In the records below, find the line that contains "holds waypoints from" and the line that contains "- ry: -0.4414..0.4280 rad", then retype exactly those two lines and every line between them.

Recorded data
▬▬▬▬▬▬▬▬▬▬

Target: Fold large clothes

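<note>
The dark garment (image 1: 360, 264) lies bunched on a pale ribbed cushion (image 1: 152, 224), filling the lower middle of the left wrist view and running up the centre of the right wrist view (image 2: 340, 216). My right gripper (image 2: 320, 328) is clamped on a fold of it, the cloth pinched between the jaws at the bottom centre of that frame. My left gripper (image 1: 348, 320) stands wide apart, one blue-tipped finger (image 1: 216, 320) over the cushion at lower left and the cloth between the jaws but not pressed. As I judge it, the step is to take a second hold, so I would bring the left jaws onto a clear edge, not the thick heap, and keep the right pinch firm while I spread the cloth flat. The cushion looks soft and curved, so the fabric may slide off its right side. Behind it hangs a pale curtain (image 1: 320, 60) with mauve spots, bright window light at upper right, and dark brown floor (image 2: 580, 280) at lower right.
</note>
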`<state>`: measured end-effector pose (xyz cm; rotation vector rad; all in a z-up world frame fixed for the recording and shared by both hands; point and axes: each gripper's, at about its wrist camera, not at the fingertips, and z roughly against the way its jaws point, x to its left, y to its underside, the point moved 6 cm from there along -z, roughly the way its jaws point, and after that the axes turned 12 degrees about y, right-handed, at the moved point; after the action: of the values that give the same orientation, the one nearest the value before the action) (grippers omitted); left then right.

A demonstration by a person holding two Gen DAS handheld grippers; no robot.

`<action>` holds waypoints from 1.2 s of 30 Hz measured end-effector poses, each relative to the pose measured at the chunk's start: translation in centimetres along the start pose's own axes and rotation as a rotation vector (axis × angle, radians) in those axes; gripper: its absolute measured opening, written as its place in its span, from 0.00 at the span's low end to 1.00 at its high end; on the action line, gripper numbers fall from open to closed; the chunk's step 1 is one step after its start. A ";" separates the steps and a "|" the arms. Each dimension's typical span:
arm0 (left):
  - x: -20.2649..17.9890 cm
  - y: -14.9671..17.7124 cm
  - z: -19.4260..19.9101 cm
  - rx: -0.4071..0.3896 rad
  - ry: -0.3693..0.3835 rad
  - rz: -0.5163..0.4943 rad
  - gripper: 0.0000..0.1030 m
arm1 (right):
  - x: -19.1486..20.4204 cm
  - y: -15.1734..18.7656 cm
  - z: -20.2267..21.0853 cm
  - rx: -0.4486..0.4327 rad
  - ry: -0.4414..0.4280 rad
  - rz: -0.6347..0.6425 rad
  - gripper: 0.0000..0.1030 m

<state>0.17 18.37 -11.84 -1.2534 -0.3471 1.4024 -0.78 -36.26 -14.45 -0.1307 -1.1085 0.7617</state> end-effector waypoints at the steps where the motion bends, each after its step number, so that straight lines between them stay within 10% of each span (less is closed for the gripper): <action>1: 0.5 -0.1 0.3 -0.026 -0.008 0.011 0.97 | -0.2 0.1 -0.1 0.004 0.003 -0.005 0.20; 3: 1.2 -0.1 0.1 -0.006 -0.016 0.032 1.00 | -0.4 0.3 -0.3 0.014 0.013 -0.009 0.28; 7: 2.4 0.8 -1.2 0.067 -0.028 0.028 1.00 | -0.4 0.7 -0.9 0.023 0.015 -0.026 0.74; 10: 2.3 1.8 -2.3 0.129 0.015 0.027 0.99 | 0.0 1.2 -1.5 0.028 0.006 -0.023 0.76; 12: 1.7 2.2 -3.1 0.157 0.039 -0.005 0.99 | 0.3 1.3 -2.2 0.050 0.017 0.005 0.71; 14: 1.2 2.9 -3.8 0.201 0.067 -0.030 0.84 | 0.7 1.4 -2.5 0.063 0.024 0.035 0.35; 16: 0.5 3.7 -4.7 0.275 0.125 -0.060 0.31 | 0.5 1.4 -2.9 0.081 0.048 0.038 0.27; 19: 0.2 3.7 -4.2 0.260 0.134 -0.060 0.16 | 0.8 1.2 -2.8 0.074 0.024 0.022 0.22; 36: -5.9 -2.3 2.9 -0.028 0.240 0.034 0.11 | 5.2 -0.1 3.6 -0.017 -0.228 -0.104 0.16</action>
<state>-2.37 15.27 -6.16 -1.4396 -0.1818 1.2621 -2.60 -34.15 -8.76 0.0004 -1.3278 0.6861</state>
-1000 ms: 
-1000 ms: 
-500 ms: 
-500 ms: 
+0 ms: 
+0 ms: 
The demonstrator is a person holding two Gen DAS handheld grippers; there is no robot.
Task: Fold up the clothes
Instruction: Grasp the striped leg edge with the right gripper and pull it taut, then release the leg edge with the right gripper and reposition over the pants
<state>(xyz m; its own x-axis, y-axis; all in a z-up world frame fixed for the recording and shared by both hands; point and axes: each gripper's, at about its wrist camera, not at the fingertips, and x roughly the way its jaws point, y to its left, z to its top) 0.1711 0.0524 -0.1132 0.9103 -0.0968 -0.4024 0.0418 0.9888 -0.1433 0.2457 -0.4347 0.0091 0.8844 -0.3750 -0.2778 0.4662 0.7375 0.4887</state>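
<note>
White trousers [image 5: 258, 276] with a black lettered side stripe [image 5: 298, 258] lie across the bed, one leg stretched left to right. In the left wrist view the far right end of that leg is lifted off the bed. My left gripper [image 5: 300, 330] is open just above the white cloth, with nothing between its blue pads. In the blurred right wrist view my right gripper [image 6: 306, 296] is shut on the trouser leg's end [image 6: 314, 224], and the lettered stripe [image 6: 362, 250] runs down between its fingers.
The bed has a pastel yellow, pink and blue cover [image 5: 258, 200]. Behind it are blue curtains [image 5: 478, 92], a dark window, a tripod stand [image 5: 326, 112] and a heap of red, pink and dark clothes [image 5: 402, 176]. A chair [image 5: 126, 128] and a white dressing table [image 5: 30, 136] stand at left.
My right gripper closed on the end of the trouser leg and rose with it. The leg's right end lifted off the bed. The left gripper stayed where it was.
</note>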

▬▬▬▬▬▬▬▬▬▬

> _Task solution_
`<action>` holds waypoints from 1.2 s of 30 Hz measured end-effector poses, each relative to the pose measured at the chunk's start: translation in centimetres along the start pose's own axes and rotation as a rotation vector (axis × angle, radians) in those axes; gripper: its absolute measured opening, written as its place in its span, from 0.00 at the span's low end to 1.00 at its high end; on the action line, gripper numbers fall from open to closed; the chunk's step 1 is one step after its start. A ";" separates the steps and a "|" the arms. Each dimension's typical span:
arm0 (left):
  - x: -20.2649..17.9890 cm
  - y: -14.9671..17.7124 cm
  - z: -19.4260..19.9101 cm
  - rx: -0.4071..0.3896 rad
  - ry: -0.3693..0.3835 rad
  - rz: -0.5163..0.4943 rad
  - gripper: 0.0000..0.1030 m
arm1 (right):
  - x: -19.1486..20.4204 cm
  - y: -15.1734..18.7656 cm
  - z: -20.2267..21.0853 cm
  - rx: -0.4486..0.4327 rad
  - ry: -0.4414..0.4280 rad

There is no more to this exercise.